## Description of the task:
Reproduce word for word the lines between those holding "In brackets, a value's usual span" and "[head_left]", inclusive, and nothing else from the data below.

[Stored entries]

○ ○ ○ ○ ○ ○ ○

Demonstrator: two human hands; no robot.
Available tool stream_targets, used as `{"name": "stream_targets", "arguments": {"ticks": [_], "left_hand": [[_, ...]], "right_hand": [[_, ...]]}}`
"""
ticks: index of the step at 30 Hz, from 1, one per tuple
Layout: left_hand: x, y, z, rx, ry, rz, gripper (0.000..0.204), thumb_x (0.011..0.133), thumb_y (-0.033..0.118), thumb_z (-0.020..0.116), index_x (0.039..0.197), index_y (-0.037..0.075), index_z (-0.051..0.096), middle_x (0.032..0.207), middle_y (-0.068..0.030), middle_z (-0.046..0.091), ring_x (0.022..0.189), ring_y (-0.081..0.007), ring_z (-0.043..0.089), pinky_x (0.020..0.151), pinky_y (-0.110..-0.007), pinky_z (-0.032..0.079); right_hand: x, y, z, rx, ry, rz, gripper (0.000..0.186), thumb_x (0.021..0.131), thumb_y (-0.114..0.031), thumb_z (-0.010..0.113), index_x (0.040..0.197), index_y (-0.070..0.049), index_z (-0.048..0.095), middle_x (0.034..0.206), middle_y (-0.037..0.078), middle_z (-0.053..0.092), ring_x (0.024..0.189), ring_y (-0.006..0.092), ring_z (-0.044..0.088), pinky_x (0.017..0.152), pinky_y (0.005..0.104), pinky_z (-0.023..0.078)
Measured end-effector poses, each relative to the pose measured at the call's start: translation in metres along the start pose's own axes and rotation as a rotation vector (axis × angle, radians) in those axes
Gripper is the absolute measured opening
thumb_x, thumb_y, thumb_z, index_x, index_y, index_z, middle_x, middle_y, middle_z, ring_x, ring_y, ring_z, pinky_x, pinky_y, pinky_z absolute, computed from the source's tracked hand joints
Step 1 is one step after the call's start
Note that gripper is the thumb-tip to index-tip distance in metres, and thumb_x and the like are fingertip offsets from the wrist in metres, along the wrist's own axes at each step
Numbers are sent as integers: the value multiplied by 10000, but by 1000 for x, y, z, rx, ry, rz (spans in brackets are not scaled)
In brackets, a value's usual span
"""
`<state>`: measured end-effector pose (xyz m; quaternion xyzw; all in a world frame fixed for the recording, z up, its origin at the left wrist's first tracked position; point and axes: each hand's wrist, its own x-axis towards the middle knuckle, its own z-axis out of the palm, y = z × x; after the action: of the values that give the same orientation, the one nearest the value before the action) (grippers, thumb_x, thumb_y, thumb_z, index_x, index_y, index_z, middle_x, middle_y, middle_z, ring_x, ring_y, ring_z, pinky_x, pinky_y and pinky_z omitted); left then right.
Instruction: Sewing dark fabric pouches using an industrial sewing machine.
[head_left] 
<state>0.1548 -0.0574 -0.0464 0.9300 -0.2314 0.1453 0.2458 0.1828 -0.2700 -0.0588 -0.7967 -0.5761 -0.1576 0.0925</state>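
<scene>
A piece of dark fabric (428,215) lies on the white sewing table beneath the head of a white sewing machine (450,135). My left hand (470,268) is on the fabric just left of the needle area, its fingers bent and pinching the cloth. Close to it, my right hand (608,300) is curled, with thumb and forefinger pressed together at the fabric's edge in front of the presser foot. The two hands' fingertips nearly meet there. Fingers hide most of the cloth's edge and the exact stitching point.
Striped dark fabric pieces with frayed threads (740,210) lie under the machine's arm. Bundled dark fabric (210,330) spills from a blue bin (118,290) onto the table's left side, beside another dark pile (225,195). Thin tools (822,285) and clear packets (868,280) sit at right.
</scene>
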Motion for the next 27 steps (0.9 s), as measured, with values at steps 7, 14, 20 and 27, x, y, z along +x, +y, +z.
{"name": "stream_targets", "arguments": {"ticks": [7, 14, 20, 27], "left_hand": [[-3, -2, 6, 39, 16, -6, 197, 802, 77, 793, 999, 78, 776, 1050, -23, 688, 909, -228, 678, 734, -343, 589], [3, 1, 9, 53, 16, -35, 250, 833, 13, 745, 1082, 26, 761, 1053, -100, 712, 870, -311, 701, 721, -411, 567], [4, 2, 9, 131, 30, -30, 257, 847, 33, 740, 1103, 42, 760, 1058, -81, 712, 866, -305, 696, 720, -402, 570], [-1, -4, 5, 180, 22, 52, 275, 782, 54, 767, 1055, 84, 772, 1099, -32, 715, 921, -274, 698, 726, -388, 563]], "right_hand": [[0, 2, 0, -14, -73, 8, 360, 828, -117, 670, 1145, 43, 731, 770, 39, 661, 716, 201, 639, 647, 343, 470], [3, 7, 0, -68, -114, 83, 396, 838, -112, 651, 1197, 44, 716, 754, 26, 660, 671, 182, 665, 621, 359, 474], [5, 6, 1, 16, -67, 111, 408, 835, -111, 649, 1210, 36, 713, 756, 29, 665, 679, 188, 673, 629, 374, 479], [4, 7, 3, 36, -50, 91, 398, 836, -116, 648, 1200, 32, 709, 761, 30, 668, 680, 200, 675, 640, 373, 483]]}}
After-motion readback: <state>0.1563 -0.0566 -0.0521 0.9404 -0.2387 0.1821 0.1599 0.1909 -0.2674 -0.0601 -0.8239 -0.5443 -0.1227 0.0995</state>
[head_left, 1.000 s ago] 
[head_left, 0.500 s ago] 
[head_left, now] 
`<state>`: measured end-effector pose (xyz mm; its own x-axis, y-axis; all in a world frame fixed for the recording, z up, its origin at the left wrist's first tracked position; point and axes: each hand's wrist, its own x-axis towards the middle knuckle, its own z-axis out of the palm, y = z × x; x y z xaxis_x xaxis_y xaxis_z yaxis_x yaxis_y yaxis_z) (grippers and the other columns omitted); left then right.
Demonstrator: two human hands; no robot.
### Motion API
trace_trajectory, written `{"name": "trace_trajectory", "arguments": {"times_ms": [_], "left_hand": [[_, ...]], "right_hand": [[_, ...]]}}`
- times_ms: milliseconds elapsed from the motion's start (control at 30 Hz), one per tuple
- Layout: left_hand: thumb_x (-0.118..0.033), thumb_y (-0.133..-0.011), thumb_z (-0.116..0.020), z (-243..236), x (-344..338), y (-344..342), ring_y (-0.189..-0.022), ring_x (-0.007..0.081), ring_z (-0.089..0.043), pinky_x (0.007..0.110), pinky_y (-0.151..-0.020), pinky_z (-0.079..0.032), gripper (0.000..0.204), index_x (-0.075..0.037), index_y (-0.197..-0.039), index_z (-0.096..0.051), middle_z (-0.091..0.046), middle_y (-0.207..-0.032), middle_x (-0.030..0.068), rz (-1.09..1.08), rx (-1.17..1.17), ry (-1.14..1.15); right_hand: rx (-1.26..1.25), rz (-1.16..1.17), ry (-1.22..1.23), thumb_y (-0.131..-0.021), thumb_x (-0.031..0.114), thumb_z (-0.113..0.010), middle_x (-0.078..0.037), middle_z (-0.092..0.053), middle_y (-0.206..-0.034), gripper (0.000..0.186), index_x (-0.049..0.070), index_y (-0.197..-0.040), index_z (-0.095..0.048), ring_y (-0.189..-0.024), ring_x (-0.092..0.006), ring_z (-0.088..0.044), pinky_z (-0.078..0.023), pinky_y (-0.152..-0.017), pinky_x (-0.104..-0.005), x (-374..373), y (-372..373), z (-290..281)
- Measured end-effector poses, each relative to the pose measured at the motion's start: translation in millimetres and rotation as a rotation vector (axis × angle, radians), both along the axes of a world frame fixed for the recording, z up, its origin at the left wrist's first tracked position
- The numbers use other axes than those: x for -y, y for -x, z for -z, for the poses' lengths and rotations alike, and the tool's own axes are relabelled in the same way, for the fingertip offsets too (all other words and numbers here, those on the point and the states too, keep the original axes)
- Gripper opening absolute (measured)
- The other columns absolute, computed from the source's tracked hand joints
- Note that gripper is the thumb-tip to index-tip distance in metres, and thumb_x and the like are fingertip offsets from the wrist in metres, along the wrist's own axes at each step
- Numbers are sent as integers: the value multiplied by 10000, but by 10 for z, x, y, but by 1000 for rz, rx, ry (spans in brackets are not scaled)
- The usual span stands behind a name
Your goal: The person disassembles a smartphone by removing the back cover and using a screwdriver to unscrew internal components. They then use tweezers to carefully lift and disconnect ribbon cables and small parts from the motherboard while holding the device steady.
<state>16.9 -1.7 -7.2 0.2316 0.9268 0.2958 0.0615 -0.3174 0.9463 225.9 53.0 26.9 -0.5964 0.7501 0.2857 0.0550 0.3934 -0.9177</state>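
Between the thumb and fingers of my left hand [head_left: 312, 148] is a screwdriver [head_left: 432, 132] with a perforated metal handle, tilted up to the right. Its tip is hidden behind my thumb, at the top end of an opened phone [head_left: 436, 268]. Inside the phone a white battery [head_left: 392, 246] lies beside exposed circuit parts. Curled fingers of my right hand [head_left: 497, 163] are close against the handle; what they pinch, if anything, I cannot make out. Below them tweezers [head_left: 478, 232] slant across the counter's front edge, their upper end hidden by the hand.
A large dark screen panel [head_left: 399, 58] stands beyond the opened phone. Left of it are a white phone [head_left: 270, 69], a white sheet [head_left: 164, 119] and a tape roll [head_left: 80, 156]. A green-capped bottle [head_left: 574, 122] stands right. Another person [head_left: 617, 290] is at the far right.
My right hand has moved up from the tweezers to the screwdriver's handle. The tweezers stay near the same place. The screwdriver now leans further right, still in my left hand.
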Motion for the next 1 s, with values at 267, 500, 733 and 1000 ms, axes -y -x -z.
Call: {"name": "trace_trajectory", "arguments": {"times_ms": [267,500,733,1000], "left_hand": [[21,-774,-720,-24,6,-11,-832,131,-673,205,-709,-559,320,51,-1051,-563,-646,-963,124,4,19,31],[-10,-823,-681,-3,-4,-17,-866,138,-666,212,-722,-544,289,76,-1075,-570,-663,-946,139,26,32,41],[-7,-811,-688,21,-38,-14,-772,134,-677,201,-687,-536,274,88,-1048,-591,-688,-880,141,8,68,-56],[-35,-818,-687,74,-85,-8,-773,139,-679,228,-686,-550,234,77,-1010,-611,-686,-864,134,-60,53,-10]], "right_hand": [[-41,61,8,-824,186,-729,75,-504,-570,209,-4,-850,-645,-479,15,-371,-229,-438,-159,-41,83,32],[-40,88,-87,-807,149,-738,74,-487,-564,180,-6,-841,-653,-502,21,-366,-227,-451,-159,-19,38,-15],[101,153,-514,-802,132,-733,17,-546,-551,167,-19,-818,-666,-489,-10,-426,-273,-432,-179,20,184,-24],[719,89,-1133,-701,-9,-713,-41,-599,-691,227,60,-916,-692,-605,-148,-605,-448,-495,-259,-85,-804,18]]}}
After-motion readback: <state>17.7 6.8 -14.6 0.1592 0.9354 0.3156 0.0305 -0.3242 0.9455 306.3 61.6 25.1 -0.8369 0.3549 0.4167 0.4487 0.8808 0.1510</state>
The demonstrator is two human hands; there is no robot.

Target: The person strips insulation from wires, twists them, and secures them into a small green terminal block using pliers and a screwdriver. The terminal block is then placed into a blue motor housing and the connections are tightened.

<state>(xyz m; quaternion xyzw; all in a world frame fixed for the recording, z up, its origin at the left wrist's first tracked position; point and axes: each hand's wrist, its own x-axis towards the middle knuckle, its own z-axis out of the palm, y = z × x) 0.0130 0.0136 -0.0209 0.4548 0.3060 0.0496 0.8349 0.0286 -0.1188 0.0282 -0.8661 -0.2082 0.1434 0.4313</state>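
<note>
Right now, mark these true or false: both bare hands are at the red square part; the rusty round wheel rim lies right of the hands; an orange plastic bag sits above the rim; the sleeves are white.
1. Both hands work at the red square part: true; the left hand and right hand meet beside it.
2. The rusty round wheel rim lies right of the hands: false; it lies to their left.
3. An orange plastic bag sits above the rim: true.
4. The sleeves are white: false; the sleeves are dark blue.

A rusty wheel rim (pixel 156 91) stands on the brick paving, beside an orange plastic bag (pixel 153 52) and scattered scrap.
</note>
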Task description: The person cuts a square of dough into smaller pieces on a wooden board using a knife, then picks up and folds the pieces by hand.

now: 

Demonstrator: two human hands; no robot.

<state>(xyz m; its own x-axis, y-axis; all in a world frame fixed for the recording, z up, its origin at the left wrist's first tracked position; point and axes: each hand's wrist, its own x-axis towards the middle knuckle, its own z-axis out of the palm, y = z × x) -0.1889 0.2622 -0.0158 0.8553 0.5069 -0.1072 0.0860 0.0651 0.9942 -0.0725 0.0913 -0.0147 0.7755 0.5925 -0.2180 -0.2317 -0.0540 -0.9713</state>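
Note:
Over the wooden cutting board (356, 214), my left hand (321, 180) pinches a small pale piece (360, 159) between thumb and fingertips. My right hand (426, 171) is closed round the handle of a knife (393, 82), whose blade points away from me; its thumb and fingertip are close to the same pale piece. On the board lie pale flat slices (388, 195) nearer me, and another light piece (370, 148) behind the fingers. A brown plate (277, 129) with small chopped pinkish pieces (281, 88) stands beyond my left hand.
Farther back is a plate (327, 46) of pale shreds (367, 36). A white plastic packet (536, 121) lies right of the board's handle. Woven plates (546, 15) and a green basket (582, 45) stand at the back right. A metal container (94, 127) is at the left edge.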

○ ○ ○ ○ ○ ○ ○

## Solution to this problem:
In brackets, a value's usual span
"""
`<state>`: measured end-effector pose (xyz m; quaternion xyzw; all in a world frame fixed for the recording, z up, its origin at the left wrist's first tracked position; point and axes: each hand's wrist, its own x-axis towards the middle knuckle, its own z-axis out of the palm, y = z × x; after the action: of the values that give the same orientation, the one nearest the value before the action) (grippers, thumb_x, thumb_y, thumb_z, index_x, index_y, index_z, middle_x, middle_y, middle_z, ring_x, ring_y, ring_z, pinky_x, pinky_y and pinky_z omitted); left then right.
Instruction: Sewing dark fabric pouches using an industrial sewing machine.
[head_left] 

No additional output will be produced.